■ Assignment
Copy the data below. Keep every line exactly as it is.

━━━

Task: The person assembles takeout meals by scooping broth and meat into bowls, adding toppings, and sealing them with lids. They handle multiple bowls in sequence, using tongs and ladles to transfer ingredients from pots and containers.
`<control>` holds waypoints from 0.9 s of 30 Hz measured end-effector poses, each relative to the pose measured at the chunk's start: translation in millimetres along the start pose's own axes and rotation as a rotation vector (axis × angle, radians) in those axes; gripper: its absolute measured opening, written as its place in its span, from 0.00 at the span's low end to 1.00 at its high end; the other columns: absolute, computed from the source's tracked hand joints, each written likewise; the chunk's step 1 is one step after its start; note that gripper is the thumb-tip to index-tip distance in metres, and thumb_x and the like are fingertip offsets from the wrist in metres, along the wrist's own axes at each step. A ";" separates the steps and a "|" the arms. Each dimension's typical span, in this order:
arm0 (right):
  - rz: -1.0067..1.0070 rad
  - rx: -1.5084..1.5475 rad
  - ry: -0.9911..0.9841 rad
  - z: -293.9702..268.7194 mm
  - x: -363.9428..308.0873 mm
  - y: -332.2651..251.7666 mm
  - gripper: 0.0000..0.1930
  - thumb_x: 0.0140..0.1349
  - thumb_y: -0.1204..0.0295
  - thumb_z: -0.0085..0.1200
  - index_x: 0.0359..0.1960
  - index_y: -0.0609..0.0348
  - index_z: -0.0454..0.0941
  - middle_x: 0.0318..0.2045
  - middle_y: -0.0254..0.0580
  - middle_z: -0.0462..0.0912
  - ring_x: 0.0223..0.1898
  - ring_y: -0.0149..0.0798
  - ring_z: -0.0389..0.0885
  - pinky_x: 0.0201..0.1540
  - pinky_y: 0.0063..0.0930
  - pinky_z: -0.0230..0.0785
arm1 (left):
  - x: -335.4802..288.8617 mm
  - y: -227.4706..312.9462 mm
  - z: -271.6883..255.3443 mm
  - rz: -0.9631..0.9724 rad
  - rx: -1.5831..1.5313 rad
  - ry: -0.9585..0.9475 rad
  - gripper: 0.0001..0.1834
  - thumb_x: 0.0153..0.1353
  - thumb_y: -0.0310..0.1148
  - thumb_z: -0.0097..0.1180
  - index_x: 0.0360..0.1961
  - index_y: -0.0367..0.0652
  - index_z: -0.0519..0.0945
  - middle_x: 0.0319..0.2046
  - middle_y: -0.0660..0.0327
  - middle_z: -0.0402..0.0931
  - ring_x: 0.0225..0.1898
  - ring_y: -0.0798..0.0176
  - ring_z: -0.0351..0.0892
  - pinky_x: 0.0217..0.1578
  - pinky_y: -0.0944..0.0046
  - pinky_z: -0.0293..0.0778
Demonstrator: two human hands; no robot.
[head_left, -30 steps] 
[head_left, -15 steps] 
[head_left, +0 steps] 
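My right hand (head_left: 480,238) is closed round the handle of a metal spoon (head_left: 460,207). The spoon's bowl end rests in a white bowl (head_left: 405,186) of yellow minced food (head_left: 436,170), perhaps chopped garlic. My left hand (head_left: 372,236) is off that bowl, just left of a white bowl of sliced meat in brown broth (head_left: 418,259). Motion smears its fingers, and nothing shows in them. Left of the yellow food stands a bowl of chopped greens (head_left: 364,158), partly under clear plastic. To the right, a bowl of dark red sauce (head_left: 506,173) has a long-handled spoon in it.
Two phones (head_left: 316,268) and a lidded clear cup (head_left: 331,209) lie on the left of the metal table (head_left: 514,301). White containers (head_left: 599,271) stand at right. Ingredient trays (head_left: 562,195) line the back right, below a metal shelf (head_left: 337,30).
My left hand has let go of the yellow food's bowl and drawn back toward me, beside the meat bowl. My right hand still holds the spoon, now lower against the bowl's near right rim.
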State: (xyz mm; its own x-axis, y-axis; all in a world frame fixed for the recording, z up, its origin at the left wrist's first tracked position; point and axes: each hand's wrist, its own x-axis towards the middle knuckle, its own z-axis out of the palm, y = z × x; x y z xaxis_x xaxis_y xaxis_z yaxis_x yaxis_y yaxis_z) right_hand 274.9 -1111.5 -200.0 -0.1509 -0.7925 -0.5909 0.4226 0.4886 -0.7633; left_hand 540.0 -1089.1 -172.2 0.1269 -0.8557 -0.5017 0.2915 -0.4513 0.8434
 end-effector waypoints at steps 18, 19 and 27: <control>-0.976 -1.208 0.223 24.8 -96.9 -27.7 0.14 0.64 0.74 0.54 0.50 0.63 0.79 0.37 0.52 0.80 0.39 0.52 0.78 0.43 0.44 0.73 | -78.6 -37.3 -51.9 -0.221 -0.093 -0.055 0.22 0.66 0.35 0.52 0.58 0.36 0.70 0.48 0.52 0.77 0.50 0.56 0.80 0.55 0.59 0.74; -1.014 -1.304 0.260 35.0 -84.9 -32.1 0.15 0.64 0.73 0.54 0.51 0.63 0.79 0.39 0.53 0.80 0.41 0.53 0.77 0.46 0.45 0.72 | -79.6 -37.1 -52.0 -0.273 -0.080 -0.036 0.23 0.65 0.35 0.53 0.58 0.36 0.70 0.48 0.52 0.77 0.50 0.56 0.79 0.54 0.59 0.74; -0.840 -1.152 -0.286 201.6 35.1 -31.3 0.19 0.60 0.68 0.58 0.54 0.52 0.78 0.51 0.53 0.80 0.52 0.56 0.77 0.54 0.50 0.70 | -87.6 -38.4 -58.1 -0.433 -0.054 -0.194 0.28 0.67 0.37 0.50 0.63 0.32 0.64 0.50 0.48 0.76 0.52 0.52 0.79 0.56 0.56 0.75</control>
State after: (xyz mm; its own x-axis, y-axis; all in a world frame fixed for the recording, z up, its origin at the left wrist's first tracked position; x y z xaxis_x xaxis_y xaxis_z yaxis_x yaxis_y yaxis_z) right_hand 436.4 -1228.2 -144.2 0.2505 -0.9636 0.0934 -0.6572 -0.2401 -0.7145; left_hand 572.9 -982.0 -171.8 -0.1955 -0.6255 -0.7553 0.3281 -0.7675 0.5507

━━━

■ Finished task
Task: The person assembles takeout meals by scooping broth and meat into bowls, adding toppings, and sealing them with lids. They handle multiple bowls in sequence, using tongs and ladles to transfer ingredients from pots and containers.
`<control>` holds waypoints from 0.9 s of 30 Hz measured end-effector poses, each relative to the pose measured at the chunk's start: translation in millimetres along the start pose's own axes and rotation as a rotation vector (axis × angle, radians) in those axes; gripper: its absolute measured opening, written as its place in its span, from 0.00 at the span's low end to 1.00 at its high end; the other columns: absolute, computed from the source's tracked hand joints, each written likewise; the chunk's step 1 is one step after its start; note that gripper is the thumb-tip to index-tip distance in metres, and thumb_x and the like are fingertip offsets from the wrist in metres, along the wrist's own axes at each step. A ";" separates the steps and a "|" the arms. Each dimension's typical span, in this order:
arm0 (right):
  - rz: -1.0067..1.0070 rad
  - rx: -1.5084..1.5475 rad
  - ry: -0.9911..0.9841 rad
  - z: -293.9702..268.7194 mm
  - x: -363.9428..308.0873 mm
  - y: -332.2651..251.7666 mm
  - gripper: 0.0000..0.1930
  - thumb_x: 0.0140..0.1349
  - thumb_y: -0.1204..0.0295
  - thumb_z: -0.0085..0.1200
  - index_x: 0.0359..0.1960
  - index_y: -0.0609..0.0348
  - index_z: -0.0454..0.0941
  - middle_x: 0.0318..0.2045
  - middle_y: -0.0254..0.0580
  - middle_z: -0.0462..0.0912
  - ring_x: 0.0223..0.1898
  - ring_y: -0.0149..0.0798
  - ring_z: -0.0389..0.0885
  - pinky_x: 0.0201..0.1540
  - pinky_y: 0.0063..0.0930
  - pinky_z: -0.0230..0.0785
arm1 (left):
  - x: -335.4802..288.8617 mm
  - y: -227.4706..312.9462 mm
  - z: -271.6883..255.3443 mm
  - rz: -0.9631..0.9724 rad
  - rx: -1.5831..1.5313 rad
  - ry: -0.9585..0.9475 rad
  - gripper: 0.0001..0.1834
  - thumb_x: 0.0153..0.1353
  - thumb_y: -0.0310..0.1148
  - thumb_z: -0.0097..0.1180
  - index_x: 0.0360..0.1961
  - index_y: -0.0367..0.0652
  - index_z: -0.0519..0.0945
  - middle_x: 0.0319..0.2046
  - middle_y: -0.0660..0.0327
  - middle_z: -0.0402..0.0931
  - ring_x: 0.0225..0.1898
  - ring_y: -0.0798..0.0176
  - ring_z: -0.0351..0.0892
  - pinky_x: 0.0217..0.1578
  - pinky_y: -0.0944..0.0046
  - pinky_z: -0.0293..0.0778
Demonstrator: two human hands; no robot.
[head_left, -30 steps] 
[head_left, -15 steps] 
[head_left, +0 steps] 
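My right hand (head_left: 480,238) is closed round the handle of a metal spoon (head_left: 460,207). The spoon's bowl end rests in a white bowl (head_left: 405,186) of yellow minced food (head_left: 436,170), perhaps chopped garlic. My left hand (head_left: 372,236) is off that bowl, just left of a white bowl of sliced meat in brown broth (head_left: 418,259). Motion smears its fingers, and nothing shows in them. Left of the yellow food stands a bowl of chopped greens (head_left: 364,158), partly under clear plastic. To the right, a bowl of dark red sauce (head_left: 506,173) has a long-handled spoon in it.
Two phones (head_left: 316,268) and a lidded clear cup (head_left: 331,209) lie on the left of the metal table (head_left: 514,301). White containers (head_left: 599,271) stand at right. Ingredient trays (head_left: 562,195) line the back right, below a metal shelf (head_left: 337,30).
My left hand has let go of the yellow food's bowl and drawn back toward me, beside the meat bowl. My right hand still holds the spoon, now lower against the bowl's near right rim.
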State: (xyz mm; its own x-axis, y-axis; all in a world frame fixed for the recording, z up, its origin at the left wrist's first tracked position; point and axes: each hand's wrist, its own x-axis towards the middle knuckle, its own z-axis out of the palm, y = z × x; x y z xaxis_x xaxis_y xaxis_z yaxis_x yaxis_y yaxis_z) right_hand 274.9 -1111.5 -200.0 -0.1509 -0.7925 -0.5909 0.4226 0.4886 -0.7633; left_hand 540.0 -1089.1 -172.2 0.1269 -0.8557 -0.5017 0.2915 -0.4513 0.8434
 end-effector waypoints at steps 18, 19 and 27: <control>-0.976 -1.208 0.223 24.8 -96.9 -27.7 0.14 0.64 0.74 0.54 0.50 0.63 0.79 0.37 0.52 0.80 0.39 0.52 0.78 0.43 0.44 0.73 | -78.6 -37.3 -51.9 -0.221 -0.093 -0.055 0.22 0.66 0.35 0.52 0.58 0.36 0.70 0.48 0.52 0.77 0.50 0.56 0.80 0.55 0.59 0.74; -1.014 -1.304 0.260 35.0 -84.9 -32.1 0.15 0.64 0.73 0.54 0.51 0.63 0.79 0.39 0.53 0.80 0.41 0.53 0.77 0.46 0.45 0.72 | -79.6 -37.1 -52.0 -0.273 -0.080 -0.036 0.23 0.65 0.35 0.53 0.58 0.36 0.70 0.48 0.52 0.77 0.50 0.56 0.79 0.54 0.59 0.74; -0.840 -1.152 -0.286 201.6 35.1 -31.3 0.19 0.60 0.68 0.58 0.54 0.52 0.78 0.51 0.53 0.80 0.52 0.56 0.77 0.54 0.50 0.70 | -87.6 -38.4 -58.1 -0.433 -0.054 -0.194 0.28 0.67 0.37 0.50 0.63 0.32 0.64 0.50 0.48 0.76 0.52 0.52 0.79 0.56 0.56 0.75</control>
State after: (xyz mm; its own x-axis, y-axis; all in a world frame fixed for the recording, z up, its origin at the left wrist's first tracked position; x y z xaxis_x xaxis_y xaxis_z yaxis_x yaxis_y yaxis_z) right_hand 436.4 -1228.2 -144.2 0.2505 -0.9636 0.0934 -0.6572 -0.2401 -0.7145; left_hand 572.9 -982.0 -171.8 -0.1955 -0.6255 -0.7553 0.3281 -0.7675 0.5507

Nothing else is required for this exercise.